§ **Task to complete**: When the line with "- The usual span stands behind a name" appears below, start repeating lines exactly, and keep going through the line with "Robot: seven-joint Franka"; add nothing outside that span.

[Data to process — start]

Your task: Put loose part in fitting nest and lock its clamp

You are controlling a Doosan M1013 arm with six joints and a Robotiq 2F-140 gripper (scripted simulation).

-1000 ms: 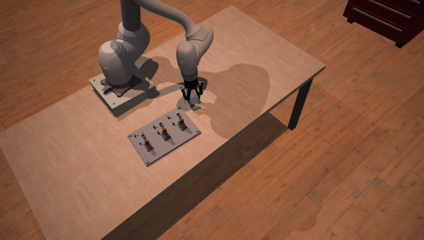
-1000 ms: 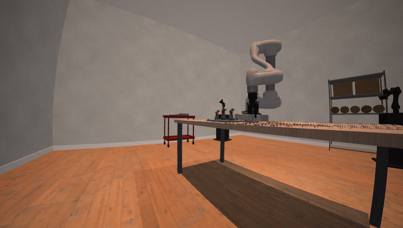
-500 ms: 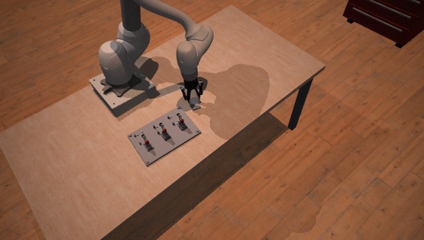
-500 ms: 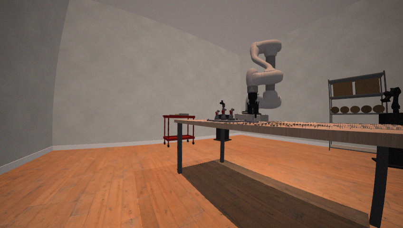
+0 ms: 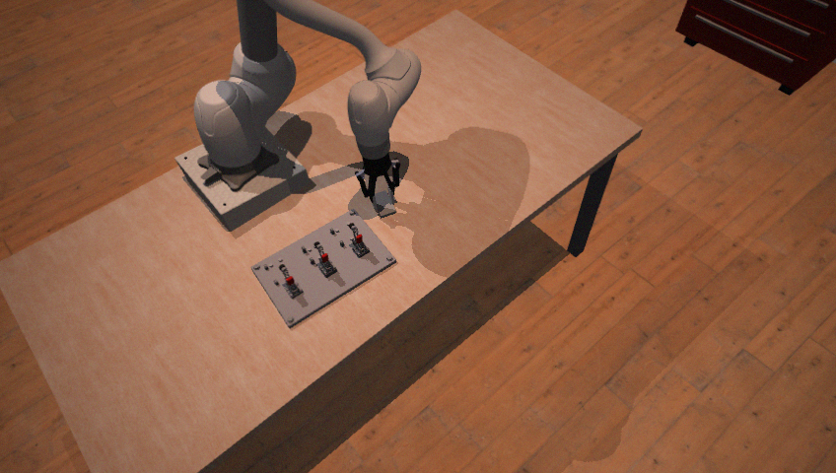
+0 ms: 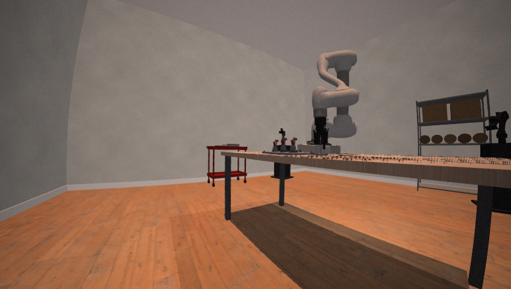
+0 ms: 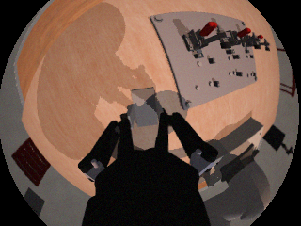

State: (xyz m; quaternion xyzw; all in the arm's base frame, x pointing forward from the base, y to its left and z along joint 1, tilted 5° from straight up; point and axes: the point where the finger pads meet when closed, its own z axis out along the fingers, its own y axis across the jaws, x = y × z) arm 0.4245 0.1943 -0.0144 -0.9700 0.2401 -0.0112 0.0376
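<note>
The loose part is a small flat grey plate lying on the table just behind the fixture's far corner. My gripper points straight down and is shut on the part, low at the table top. In the wrist view the fingers pinch the grey part from both sides. The grey fixture plate lies in front of it, with three nests in a row. Each nest has a clamp with a red handle standing up. The fixture also shows in the wrist view at the upper right.
The arm's base stands on a grey block at the table's back, left of the gripper. The table's right edge and a dark leg are far right. A dark red cabinet stands on the floor beyond.
</note>
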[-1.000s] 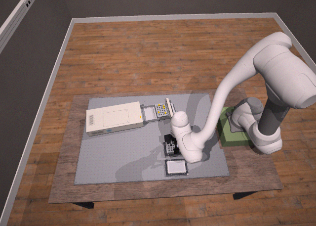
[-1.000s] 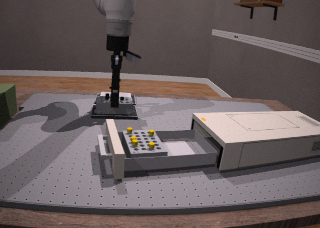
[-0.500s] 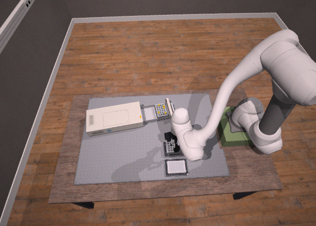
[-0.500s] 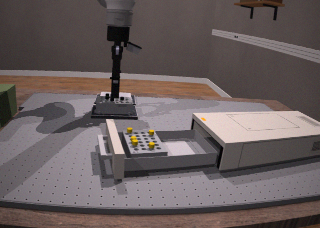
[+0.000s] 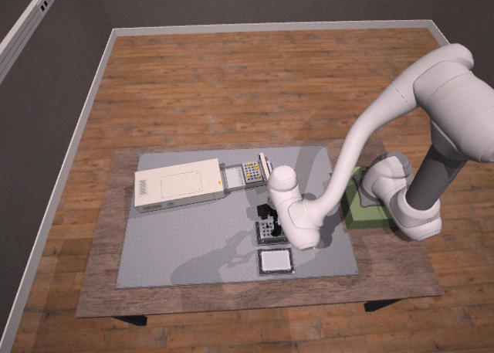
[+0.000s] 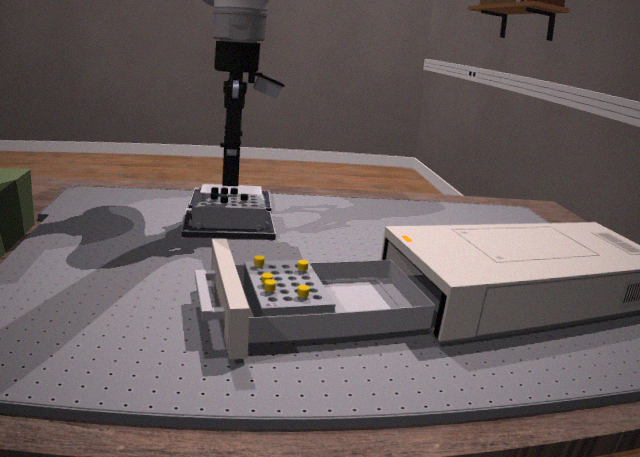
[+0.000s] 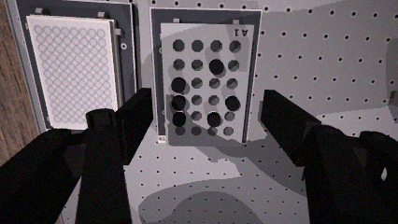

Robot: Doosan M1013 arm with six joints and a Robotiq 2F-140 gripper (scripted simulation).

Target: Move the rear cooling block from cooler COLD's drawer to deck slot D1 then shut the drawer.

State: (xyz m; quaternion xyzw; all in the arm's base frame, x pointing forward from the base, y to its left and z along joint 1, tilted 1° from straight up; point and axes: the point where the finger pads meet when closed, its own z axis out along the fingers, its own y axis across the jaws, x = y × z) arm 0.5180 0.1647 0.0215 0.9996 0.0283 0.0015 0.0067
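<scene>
My gripper is open, its fingers apart on either side of and above the rear block, touching nothing visible. The grey block, with several black-capped tubes in its bores, looks flat within slot D1. The drawer of COLD stands open, and the lamp is lit orange. The front block sits in the drawer near the handle, with several yellow-capped tubes upright. The drawer's rear place is empty.
Slot D2 lies beyond D1 and holds a white plate with round wells. A green base block stands under the arm. The drawer's front panel rises between the front block and the handle.
</scene>
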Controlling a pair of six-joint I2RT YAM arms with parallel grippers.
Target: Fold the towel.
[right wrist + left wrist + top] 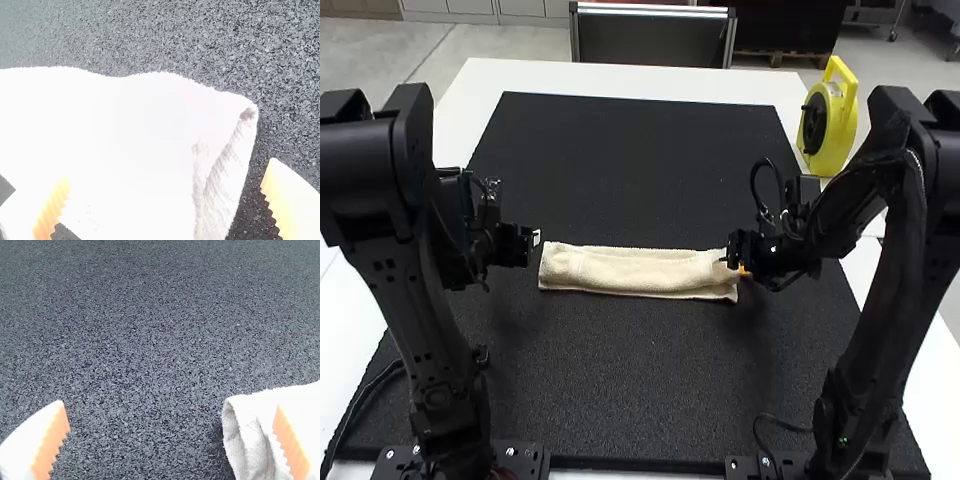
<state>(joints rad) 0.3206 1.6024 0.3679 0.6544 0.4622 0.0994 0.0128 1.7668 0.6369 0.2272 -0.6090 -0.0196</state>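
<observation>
nearest, a cable (785, 421) curved over the black mat (640, 390). farther in, the towel (630, 271) lay crosswise as a narrow, layered strip, probably so that each arm could reach an end. the right gripper (735, 263) had its jaws apart about the right end, likely set for a pinch; the left gripper (534, 238), jaws also apart, was at the other end. beyond, a yellow reel (837, 120) stood on the white counter (620, 80), unlikely to hinder a fold.

Towel (640, 268): plain cream
Mat (640, 370): black, finely speckled grey
Table (620, 77): white
Arms (410, 300): black
Fingers (22, 447): white
Pads (290, 445): orange
Reel (835, 125), at the towel's two o'clock: yellow, its hub (814, 124) black
</observation>
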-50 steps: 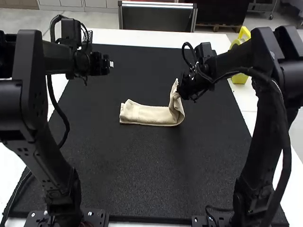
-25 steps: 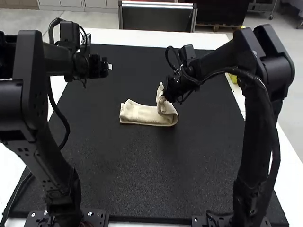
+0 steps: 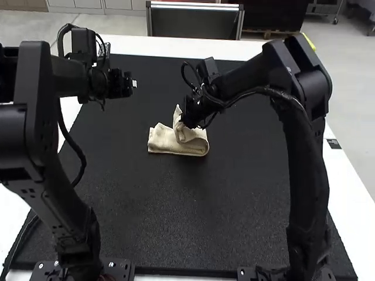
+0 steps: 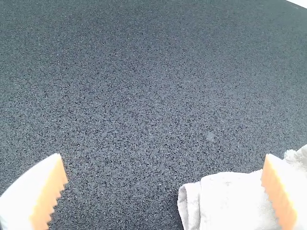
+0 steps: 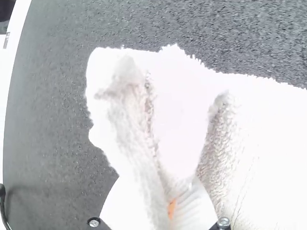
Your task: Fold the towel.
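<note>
A beige towel [image 3: 166, 140] lies as a narrow strip on the black mat, its right end raised and curled back over the strip. At that raised end is my right gripper [image 3: 186, 117]. In the right wrist view, my right gripper [image 5: 168, 203] is shut on the pinched end of the towel [image 5: 249, 143]. My left gripper [image 3: 133, 84] hangs to the left, beyond the towel and apart from it. The left wrist view has my left gripper [image 4: 165, 179] open with nothing between its fingers, and the towel [image 4: 230, 196] lower down behind one finger.
The black mat [image 3: 176, 216] covers most of the white table [image 3: 357, 193]. A yellow object [image 3: 309, 41] stands partly hidden behind the right arm. The left arm extends over the mat's left side.
My right gripper has moved left with the towel's end, curling it farther over the strip. The towel's left end has stayed in place, and the left arm has shifted only slightly.
</note>
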Robot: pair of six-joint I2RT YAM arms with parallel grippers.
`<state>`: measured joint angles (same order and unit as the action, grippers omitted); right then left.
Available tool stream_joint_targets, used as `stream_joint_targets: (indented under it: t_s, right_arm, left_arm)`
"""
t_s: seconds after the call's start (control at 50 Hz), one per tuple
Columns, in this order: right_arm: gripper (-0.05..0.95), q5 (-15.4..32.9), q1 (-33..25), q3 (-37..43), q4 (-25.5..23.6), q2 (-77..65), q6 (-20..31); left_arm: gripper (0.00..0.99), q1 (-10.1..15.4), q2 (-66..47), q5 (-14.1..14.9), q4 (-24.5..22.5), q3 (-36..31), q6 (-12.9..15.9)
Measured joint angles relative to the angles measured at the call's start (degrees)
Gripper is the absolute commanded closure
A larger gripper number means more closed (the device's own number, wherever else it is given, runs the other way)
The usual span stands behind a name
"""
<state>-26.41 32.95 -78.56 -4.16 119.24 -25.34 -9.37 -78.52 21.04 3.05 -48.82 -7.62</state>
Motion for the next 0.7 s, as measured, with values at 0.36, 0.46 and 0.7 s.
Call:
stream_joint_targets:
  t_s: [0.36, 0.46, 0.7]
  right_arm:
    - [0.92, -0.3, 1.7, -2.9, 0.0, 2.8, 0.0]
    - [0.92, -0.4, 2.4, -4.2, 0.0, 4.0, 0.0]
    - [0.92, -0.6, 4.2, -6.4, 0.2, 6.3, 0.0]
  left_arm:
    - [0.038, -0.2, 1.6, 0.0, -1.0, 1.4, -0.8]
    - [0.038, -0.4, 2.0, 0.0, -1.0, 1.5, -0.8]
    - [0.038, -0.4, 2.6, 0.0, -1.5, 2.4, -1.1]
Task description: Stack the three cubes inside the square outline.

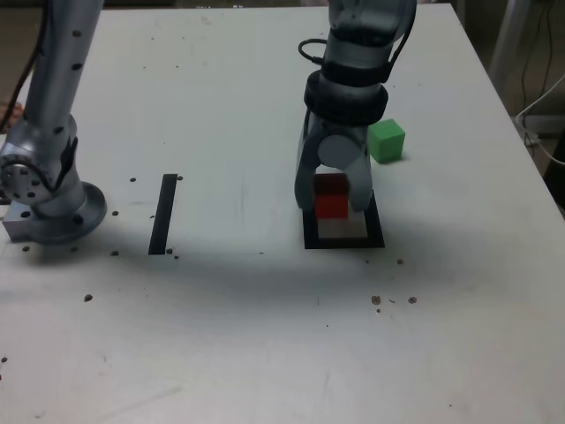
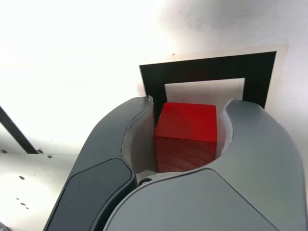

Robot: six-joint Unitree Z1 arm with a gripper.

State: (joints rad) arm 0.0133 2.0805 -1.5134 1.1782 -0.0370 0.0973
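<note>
Inside the black square point(image 1: 377, 231), here's the red block point(image 2: 186, 126), between the gripper's point(image 2: 188, 111) parted fingers, grip unclear; a sideways twist as they leave could drag it askew!

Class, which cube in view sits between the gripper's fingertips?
The red cube, between the gripper's two fingertips; the green cube stands outside the square outline.

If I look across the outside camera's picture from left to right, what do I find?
Round arm base → straight black strip → red cube → green cube.
</note>
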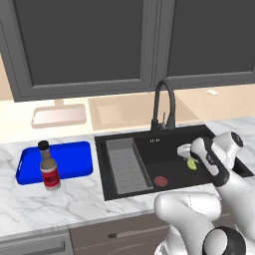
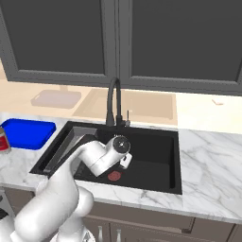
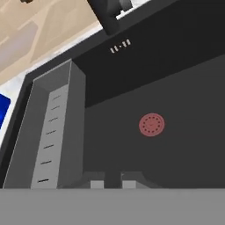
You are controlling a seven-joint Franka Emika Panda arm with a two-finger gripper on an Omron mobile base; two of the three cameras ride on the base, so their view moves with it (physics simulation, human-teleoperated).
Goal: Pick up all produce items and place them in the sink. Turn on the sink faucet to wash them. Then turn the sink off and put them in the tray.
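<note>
My gripper (image 1: pixel 188 155) hangs inside the black sink (image 1: pixel 124 142), over the right part of the basin, with my arm reaching down into it from the near edge. In the left base view a small yellow-green lime (image 1: pixel 191 163) shows right at the fingertips, above the sink floor; my jaws stand narrow, nearly together, and they appear to be closed on that lime, though my wrist hides the contact itself. In the hand view my two dark fingertips (image 3: pixel 97 182) rise close together at the bottom, looking down at the basin floor.

The red round drain (image 1: pixel 160 181) lies on the sink floor near the front wall, to the left of the lime. The grey ribbed rack insert (image 1: pixel 127 167) fills the left side of the basin. The black gooseneck faucet (image 1: pixel 164 102) stands at the far edge of the sink, its spout arching toward the basin.

On the marble desk (image 1: pixel 60 201) to the left of the sink rests the blue tray (image 1: pixel 74 158), and a brown bottle (image 1: pixel 49 167) with a red label and black cap stands upright at its near edge. A pale pink tray (image 1: pixel 59 116) lies farther back, against the wall
</note>
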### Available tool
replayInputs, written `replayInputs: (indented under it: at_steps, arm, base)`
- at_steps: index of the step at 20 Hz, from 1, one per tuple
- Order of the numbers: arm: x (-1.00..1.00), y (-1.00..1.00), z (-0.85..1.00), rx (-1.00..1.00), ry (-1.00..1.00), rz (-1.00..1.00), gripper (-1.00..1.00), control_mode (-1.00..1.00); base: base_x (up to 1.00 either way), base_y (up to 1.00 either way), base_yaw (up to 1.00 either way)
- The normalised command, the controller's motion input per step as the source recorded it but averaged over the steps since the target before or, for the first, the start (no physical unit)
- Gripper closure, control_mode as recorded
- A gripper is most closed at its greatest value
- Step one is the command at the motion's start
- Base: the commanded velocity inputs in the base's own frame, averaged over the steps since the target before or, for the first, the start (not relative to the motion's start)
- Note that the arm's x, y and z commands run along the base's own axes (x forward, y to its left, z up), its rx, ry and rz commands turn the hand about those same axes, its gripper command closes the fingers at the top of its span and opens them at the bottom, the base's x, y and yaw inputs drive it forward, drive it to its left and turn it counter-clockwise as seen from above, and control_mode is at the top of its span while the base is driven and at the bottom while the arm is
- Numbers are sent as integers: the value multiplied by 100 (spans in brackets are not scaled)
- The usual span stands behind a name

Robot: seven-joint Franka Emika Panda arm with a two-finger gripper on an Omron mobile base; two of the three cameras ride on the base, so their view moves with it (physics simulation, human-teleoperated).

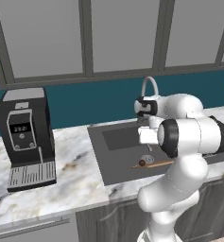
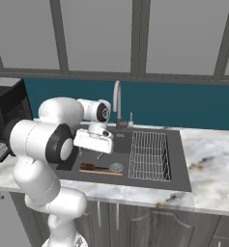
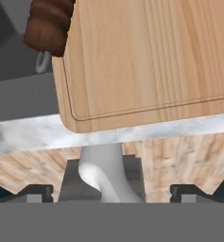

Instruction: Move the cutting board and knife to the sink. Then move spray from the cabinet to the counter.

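The light-brown cutting board [image 3: 146, 61] lies in the dark grey sink [image 1: 113, 160] near its front wall, and shows as a thin strip [image 2: 102, 172] [image 1: 156, 164] from the base. The knife, with its dark reddish-brown handle [image 3: 49, 26] [image 2: 87, 166] [image 1: 142, 162], rests at one end of the board. My gripper [image 3: 111, 191] [image 1: 150, 147] [image 2: 100, 155] hangs just above the board, open, with nothing between its fingertips [image 3: 35, 193]. The marble counter [image 1: 71, 179] [image 2: 212, 169] surrounds the sink. The spray and the cabinet are out of view.
A black coffee machine [image 1: 26, 137] stands on the counter left of the sink. The chrome faucet [image 2: 117, 103] rises behind the basin. A wire rack [image 2: 149, 155] fills the sink's right half. Windows run along the back wall.
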Motion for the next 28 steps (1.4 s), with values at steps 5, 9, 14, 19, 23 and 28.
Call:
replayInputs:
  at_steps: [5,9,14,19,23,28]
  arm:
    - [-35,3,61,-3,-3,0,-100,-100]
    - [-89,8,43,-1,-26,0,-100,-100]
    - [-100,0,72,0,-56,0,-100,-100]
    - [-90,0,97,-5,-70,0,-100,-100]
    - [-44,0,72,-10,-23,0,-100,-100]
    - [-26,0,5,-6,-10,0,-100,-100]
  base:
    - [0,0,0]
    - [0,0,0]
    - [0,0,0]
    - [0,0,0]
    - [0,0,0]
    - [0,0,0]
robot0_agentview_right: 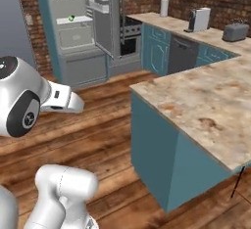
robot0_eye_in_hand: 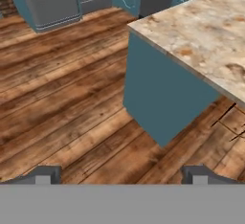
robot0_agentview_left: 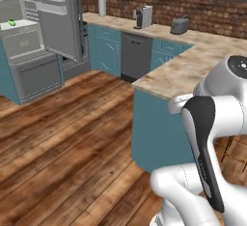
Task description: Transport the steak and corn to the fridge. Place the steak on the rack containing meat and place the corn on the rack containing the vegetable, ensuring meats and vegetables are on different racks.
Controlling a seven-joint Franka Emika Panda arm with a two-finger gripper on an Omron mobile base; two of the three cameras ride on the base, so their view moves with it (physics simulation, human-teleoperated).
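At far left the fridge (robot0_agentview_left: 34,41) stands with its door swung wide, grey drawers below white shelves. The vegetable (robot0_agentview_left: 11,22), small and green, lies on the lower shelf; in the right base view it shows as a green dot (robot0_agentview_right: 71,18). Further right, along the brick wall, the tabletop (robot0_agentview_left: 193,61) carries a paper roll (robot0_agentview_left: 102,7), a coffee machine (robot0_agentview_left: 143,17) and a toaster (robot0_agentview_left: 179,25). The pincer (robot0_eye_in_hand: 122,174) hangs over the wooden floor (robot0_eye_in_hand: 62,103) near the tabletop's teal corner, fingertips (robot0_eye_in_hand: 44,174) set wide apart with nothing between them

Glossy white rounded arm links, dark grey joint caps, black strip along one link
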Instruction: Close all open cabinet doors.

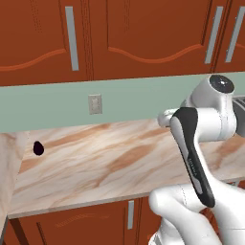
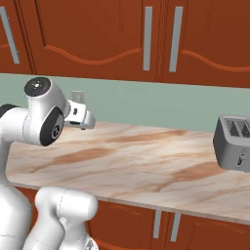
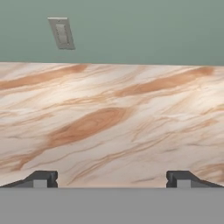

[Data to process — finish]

§ **Response**:
- The usual span stands behind a name

Robot: seven-joint Franka Emika Panda arm with a two-finger gripper on an Omron mobile base; two of the three cameras ride on the base, so their view moves with it (physics simulation, human-teleoperated).

This output is now complete.